### Data extracted from a collection
****************
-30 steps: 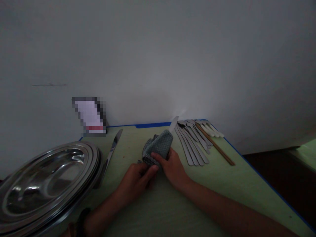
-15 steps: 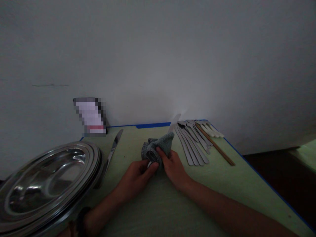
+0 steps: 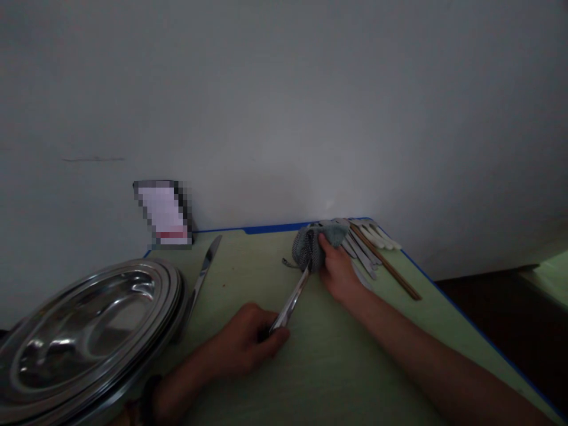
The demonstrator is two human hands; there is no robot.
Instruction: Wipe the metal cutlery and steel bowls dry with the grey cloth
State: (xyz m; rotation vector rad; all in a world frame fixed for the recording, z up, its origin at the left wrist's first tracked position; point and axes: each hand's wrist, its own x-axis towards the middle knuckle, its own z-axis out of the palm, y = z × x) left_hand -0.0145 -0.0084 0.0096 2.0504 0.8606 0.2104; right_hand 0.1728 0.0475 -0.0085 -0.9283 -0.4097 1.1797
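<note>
My left hand (image 3: 255, 340) pinches the handle end of a metal table knife (image 3: 293, 302), which slants up and away to the right. A grey-green cloth (image 3: 306, 248) is wrapped around the knife's far part, hiding its blade. My right hand (image 3: 339, 269) is closed on the cloth, thumb on top, near the row of cutlery. Partly covered by that hand and the cloth are several metal pieces of cutlery (image 3: 366, 257). Beside them lie brown chopsticks (image 3: 390, 266) and several white-handled utensils (image 3: 377, 235).
Another table knife (image 3: 205, 269) lies at the left, beside a stack of metal plates (image 3: 166, 284). A blurred-out device (image 3: 162, 210) leans against the wall (image 3: 284, 118). The pale green table (image 3: 248, 266) has a blue edge, with a dark floor past its right side.
My right hand and the cloth have moved right and away along the knife. The handle now shows between my hands, and the blade tip is no longer visible. My left hand stays low.
</note>
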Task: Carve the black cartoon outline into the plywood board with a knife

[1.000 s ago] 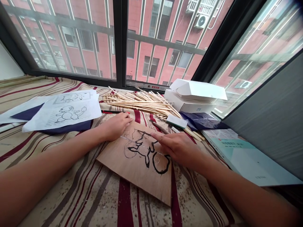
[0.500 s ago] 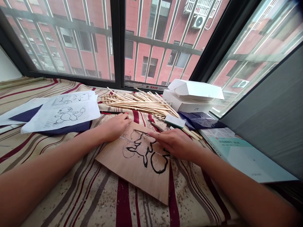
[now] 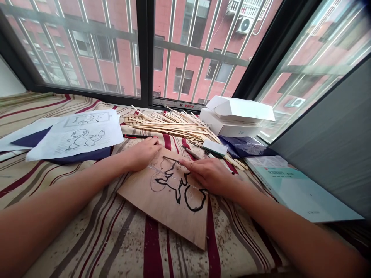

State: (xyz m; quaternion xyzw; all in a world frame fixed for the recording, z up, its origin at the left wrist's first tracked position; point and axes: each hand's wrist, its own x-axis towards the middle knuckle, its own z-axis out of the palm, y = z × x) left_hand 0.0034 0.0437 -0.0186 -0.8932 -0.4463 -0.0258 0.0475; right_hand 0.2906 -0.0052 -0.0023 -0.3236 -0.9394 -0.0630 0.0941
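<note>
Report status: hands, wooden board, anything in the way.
Left hand on wooden board. Right hand holding thin tool. Board on striped cloth; right hand hides some black drawing.

The wooden board [image 3: 164, 206] has a smooth, matt face with fine grain, and the sticks [image 3: 174, 129] look like bare, unvarnished wood, dry and pale. Under them the striped cloth [image 3: 116, 247] is dull and softly creased, rough with gritty specks near the board, while the drawing sheet [image 3: 98, 148] is thin matt paper and the white box [image 3: 223, 125] smooth card. The dark blue sheet [image 3: 243, 146] is wrinkled and glossy, the book [image 3: 307, 200] smooth-covered, and the window bars [image 3: 169, 54] shiny metal.
</note>
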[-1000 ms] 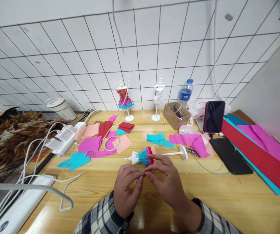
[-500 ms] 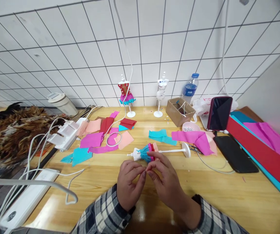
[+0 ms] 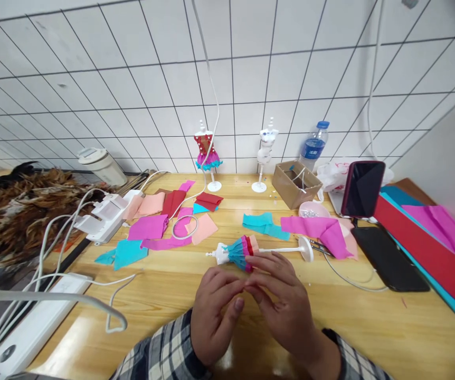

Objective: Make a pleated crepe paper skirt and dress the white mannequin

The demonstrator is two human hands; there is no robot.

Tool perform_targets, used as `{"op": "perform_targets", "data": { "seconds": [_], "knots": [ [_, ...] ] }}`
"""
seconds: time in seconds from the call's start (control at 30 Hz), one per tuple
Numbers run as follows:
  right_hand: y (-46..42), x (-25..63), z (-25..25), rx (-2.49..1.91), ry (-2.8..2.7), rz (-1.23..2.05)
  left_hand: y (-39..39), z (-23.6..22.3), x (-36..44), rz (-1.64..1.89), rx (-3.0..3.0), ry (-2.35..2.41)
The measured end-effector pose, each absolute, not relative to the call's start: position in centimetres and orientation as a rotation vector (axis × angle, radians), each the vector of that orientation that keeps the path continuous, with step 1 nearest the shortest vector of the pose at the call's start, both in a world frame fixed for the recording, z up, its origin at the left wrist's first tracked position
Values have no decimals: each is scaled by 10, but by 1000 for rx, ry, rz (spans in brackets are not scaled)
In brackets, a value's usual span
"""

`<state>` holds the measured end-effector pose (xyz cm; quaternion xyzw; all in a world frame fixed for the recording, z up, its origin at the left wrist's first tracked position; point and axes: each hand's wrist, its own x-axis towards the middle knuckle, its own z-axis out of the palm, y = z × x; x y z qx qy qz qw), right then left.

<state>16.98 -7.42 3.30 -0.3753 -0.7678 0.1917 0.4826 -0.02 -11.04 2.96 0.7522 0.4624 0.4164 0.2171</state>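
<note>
A small white dress form (image 3: 223, 254) lies on its side, wearing a pleated crepe-paper skirt (image 3: 240, 252) of blue, magenta, red and peach bands. Just below it, my left hand (image 3: 216, 311) has curved fingers, its thumb apart from the index finger. My right hand (image 3: 281, 303) meets its fingertips, with thumb and index finger pinched together; whatever is between them is too small or hidden to make out. The fingers of my right hand overlap the skirt's lower edge in view. The form's stand rod and round base (image 3: 305, 248) extend to the right.
A dressed form (image 3: 208, 153) and a bare form (image 3: 265, 153) stand by the tiled wall. Nearby are a cardboard box (image 3: 295, 184), bottle (image 3: 313, 145), pink bowl (image 3: 314, 210) and phones (image 3: 364, 187). Paper pieces (image 3: 148, 227), cables, a power strip (image 3: 41, 322) and feathers (image 3: 45, 216) lie left.
My left thumb has moved away from the index finger, where both were pinched at the fingertips. Both hands shifted slightly right and down in view, and the camera view moved a little.
</note>
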Motion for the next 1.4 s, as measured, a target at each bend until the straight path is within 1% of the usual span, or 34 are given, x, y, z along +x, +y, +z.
{"op": "perform_targets", "data": {
  "seconds": [0.1, 0.17, 0.3, 0.37, 0.5, 0.7, 0.8, 1.13, 1.4],
  "knots": [
    [-74, 177, 40, -938, -1775, 808, -106, 37, 8, 1044, 2096, 1260],
    [-72, 184, 45, -952, -1740, 861, -97, 42, 9, 1013, 2105, 1279],
    [-54, 200, 48, -1025, -1685, 647, -66, 47, -4, 1040, 2272, 1484],
    [-41, 205, 42, -1072, -1686, 586, -50, 43, -14, 977, 2421, 1532],
    [-21, 204, 19, -1046, -1766, 585, -32, 30, -24, 868, 2554, 1526],
    [-20, 194, -10, -1055, -1811, 645, -30, 22, -19, 971, 2576, 1488],
    [-22, 188, -13, -1052, -1856, 659, -29, 21, -19, 976, 2558, 1505],
    [-23, 180, -15, -1083, -1959, 564, -26, 13, -18, 951, 2527, 1545],
    [-21, 175, -19, -1124, -1990, 420, -28, 10, -17, 1027, 2571, 1556]
  ]
}}
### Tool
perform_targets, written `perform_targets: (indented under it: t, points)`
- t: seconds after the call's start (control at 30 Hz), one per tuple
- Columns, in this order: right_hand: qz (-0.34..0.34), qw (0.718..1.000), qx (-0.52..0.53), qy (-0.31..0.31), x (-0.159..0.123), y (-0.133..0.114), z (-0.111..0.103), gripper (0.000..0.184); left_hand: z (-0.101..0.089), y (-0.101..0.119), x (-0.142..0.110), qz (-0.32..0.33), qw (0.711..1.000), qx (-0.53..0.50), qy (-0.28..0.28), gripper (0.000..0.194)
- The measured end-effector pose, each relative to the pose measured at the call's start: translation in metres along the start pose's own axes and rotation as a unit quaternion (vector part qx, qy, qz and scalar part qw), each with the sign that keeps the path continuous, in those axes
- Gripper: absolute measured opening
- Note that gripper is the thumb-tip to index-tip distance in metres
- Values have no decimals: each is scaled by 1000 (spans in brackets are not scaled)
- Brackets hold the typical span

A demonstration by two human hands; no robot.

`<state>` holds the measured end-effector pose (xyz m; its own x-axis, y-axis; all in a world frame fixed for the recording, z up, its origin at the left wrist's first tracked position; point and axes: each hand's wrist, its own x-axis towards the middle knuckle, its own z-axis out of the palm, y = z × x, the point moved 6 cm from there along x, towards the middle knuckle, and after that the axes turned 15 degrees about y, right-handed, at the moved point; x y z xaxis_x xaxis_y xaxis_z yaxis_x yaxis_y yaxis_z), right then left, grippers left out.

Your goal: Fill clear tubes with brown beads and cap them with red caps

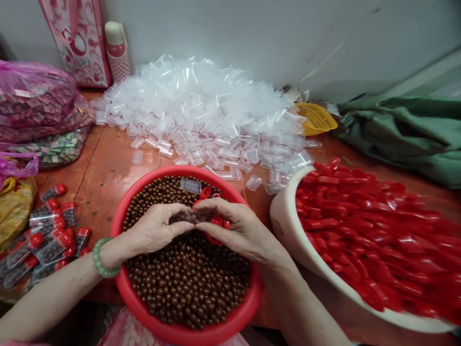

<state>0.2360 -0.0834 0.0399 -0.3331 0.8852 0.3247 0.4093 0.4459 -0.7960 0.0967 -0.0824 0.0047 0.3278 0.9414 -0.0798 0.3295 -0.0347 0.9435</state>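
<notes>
Over a red basin [121, 218] of small brown balls [187, 283], my two hands meet at the fingertips. Closed round a clear plastic tube [182, 216] with dark contents is my left hand [153, 230], a green bead bracelet [104, 258] at its wrist. My right hand [239, 228] is curled, its fingertips at the tube's end. Several red plastic caps [218, 222] show inside its curled fingers; part of them is hidden. Just beyond the hands, another clear tube [190, 185] lies on the balls.
Behind the basin is a heap of clear tubes [216, 105]. On the right stands a white tub [284, 211] full of red caps [367, 226]. Filled red-capped tubes [50, 240] lie left. A yellow basket [316, 119], green cloth [406, 129] and plastic bags [36, 101] sit around.
</notes>
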Motion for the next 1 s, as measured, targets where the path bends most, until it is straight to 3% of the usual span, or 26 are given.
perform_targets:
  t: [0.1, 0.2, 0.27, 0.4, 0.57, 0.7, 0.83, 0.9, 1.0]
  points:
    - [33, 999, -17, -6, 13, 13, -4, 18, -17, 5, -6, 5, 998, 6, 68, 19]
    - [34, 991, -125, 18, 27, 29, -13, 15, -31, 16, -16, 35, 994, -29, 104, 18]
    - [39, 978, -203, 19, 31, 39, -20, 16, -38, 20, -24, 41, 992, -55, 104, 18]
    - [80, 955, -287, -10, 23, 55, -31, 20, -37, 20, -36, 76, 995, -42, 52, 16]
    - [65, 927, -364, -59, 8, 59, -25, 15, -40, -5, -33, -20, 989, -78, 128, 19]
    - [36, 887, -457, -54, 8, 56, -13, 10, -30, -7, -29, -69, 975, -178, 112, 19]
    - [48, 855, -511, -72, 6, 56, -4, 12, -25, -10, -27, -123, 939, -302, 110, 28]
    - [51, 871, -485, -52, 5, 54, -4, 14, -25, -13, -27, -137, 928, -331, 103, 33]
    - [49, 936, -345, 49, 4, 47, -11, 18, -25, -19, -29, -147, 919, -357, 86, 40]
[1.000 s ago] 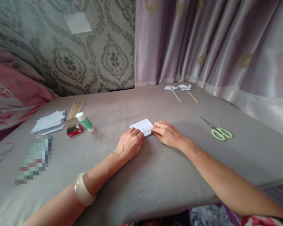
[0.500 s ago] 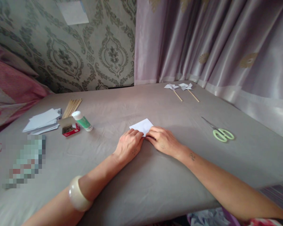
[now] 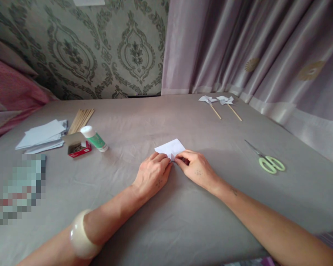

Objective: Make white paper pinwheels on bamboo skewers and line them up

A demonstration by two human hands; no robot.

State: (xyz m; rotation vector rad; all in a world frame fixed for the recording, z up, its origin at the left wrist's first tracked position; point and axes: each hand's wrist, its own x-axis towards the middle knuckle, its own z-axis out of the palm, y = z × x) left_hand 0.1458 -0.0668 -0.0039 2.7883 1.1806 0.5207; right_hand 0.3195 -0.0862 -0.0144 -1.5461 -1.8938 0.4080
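Observation:
A small white sheet of paper [image 3: 170, 147] lies on the grey cloth-covered surface in front of me, one bit of its near edge turned up. My left hand [image 3: 153, 170] presses its fingers on the paper's near left side, fingertips close together. At the near right edge, my right hand [image 3: 196, 165] pinches the paper between thumb and forefinger. The fingers cover the near part of the sheet, so its full outline is hidden.
To the left are a paper stack [image 3: 43, 135], wooden sticks [image 3: 81, 120], a red box of small metal pieces [image 3: 79, 147] and a glue stick [image 3: 94, 139]. Scissors [image 3: 269, 162] lie right; two paper pinwheels [image 3: 209, 100] lie at the back. A pixelated item [image 3: 22, 184] is far left.
My right hand has drawn slightly back from my left, and a turned-up bit of paper now shows between them. The view has tilted down a little.

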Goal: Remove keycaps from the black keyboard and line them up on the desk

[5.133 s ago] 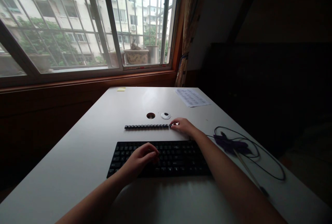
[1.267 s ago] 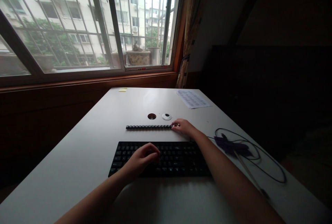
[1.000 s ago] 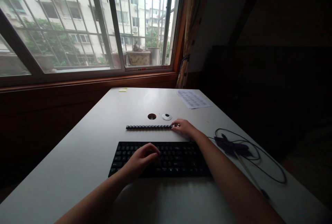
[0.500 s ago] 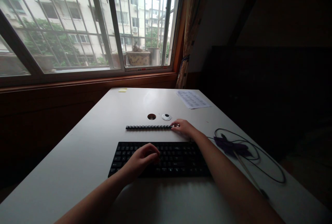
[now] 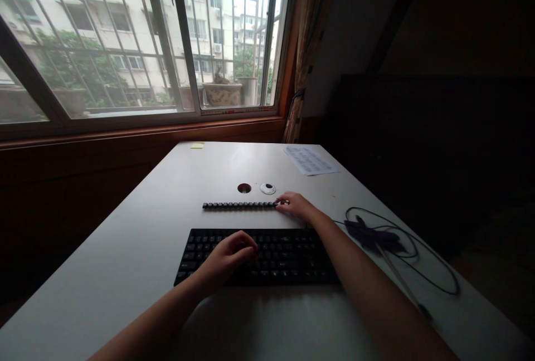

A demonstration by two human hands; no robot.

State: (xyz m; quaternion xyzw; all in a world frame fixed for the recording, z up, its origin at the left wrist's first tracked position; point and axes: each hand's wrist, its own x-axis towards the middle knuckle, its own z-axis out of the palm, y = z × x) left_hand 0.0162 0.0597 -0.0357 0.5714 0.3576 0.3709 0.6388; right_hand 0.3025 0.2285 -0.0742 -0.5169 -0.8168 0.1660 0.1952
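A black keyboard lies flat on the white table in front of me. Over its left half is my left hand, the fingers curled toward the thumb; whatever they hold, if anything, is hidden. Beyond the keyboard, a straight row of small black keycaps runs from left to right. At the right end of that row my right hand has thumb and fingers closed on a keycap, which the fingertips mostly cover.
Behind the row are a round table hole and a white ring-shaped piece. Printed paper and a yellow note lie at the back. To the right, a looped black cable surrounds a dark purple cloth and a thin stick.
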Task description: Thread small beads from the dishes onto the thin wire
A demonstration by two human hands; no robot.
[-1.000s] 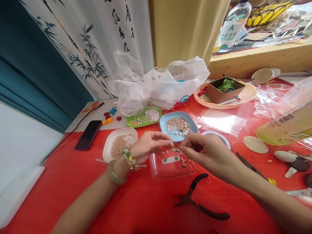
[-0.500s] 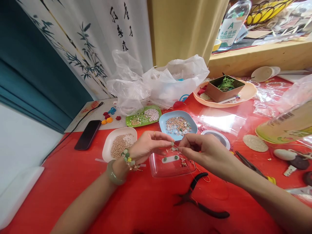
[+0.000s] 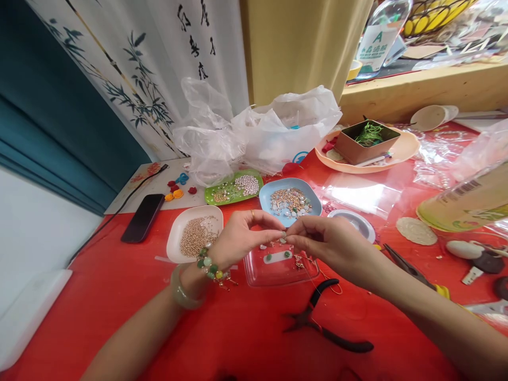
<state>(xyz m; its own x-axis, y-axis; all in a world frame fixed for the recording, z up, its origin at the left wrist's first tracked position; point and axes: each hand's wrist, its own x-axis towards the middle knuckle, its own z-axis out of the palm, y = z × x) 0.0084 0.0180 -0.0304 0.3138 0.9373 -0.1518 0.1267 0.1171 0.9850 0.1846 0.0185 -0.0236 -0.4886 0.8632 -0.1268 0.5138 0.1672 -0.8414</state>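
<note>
My left hand (image 3: 248, 233), with a green bead bracelet (image 3: 212, 267) and a jade bangle (image 3: 182, 291) at the wrist, pinches a small pale-green bead (image 3: 283, 236) between thumb and finger. Against it, the closed fingertips of my right hand (image 3: 329, 241) grip a thin cord, mostly hidden at the fingers. Beneath both hands is a clear plastic tray (image 3: 254, 278) with a white strip (image 3: 278, 257) bearing green beads, plus small gold pieces. Black-handled pliers (image 3: 305, 320) lie open in front of the tray.
Gold beads fill a cream dish (image 3: 172, 243); a green dish (image 3: 234, 198) and blue dish (image 3: 265, 203) hold mixed beads. A phone (image 3: 143, 218) lies left. Yellow-handled pliers (image 3: 408, 267), keys (image 3: 472, 275) and a tilted container (image 3: 464, 203) are right. Plastic bags (image 3: 273, 140) stand behind.
My right hand has moved slightly left, bringing its fingertips against the bead held in my left hand. The dishes and pliers stay put.
</note>
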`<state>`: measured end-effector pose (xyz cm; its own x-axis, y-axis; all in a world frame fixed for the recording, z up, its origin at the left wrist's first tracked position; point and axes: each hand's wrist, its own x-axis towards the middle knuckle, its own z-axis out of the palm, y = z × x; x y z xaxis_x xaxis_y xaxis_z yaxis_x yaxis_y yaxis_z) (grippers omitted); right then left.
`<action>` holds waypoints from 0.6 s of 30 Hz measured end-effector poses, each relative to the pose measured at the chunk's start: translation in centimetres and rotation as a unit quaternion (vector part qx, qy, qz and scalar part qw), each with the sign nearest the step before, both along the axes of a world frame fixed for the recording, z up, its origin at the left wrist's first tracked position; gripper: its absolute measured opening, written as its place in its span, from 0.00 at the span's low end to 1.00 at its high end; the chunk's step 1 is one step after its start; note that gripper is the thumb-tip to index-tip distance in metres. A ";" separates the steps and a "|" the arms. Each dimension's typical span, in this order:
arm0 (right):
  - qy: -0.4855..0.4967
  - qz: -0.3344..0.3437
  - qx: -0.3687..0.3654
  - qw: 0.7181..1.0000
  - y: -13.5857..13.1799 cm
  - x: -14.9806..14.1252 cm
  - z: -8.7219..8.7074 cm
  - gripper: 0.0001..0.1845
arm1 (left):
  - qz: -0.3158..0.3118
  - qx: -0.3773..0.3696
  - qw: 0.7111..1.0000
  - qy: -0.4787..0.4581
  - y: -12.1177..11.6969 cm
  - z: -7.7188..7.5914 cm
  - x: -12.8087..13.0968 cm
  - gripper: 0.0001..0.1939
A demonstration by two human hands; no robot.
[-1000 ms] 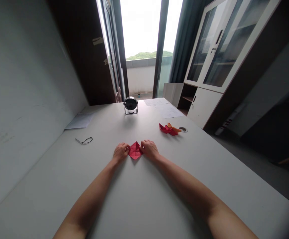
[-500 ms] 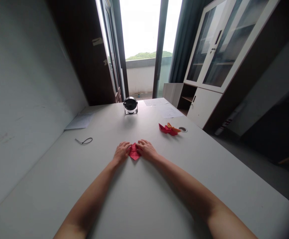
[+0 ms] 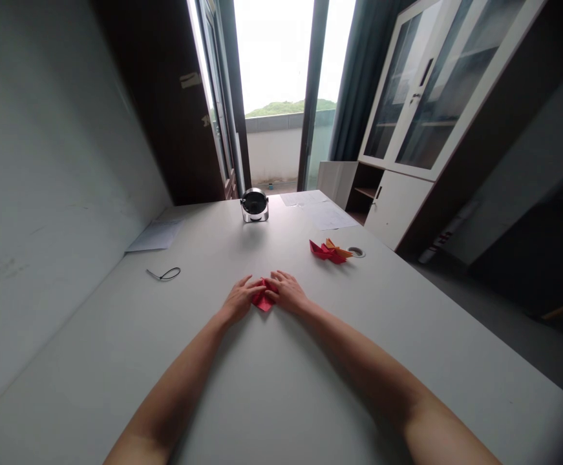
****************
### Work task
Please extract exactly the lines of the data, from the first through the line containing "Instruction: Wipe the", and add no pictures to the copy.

### Your response
-30 steps: 
-15 steps: 
+0 steps: 
The demonstrator is two human hands; there is no robot.
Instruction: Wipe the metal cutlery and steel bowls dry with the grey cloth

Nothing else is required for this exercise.